One of the more stunning things about the creatures that live in a hot acid bath under the sea is that they have DNA just as we do. This brings up the point that we are not ready to encounter true aliens whose chemistry and biology are radically different from out own. As the movie War of the Worlds and the science fiction story Roadside Picnic assert, we may not want to come to the notice of a truly alien species. What do you do when the ants get into the food at a picnic?

In a series and movie like X-Files they do bring up the notion that aliens might want to change us and the planet to forms more suitable for them. This seems likely for the truly alien species. After all, we have a lot of water here and although an alien aquatic species might find that water very appealing, they would have absolutely no use whatsoever for any land based creatures.

I rather like the 12 Monkeys premise in a movie. It has some of the best elements of a good science fiction story. At different points of the story the viewer is forced to decide what is real and what is not. Who is telling the truth and why. And finally we are forced to the conclusion that we did some horrible thing to ourselves. We are the aliens.

The Movie Millennium shared several thematic traits with 12 Monkeys, such as the use of time travel and the notion that we did the future catastrophe to ourselves. The fact is that if something that seems far out, futuristic, and yet it looks like us-humanoid with bilateral symmetry-shares our DNA, and seems fascinated to an extraordinary degree with us, then it's us. Not methane breathing silicon squids from Uranus. Time travel is theoretically possible and humans are not wise and selfless enough to leave our own history alone. As was depicted in the movie The Sound of Thunder, we are more than likely to wipe out our own history by futzing around in our past trying to "fix" things.

An intriguing offshoot of the "We're the Aliens" genre is the notion that we are stuck in a simulation.
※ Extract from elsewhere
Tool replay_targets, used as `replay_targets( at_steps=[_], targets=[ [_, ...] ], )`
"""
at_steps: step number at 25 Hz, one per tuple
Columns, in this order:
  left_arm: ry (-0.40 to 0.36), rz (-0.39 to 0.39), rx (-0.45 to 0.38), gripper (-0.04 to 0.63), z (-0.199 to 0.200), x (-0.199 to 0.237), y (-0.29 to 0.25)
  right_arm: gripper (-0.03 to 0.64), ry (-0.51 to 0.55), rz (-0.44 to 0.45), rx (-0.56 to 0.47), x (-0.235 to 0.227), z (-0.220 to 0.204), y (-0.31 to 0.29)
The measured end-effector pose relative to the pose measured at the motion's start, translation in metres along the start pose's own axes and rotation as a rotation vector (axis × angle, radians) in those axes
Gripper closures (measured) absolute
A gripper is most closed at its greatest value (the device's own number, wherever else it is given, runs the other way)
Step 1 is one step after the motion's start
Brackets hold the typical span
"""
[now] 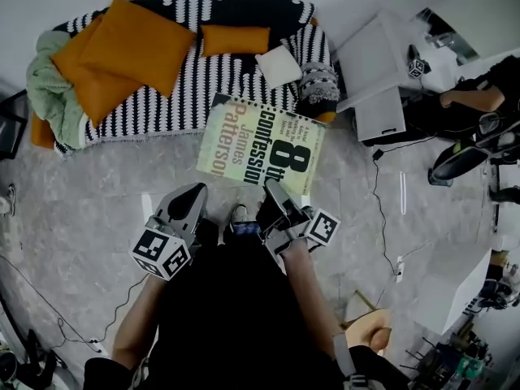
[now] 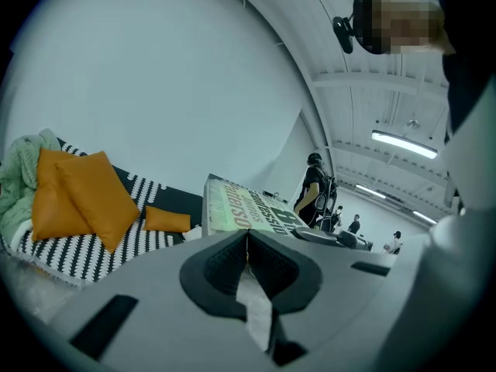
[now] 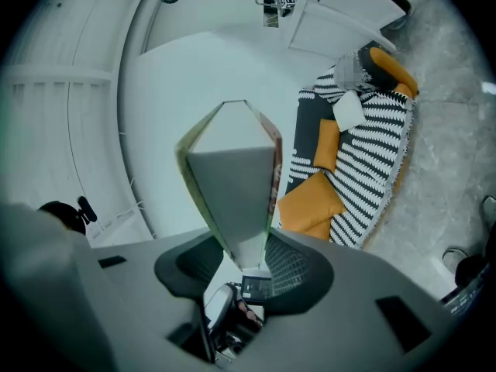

Matrix is the most popular exemplar in this group. Unlike Matrix, in the real world, if the programmer did find out we were screwing up his program, he would simply stop the simulation. There are a number of scientists who have given the notion of simulated existence a great deal of thought. They have come to the conclusion that over the course of human history there will be a great many more simulations of reality than actual reality. Such an analysis leads to the inevitable conclusion that any given individual is more likely to be simulation than a real, independent entity. Fortunately, no one takes this seriously. The moral and ethical consequences would be horrendous. All the bit players in Matrix movies are massacred by the ones who think the whole thing is a simulation.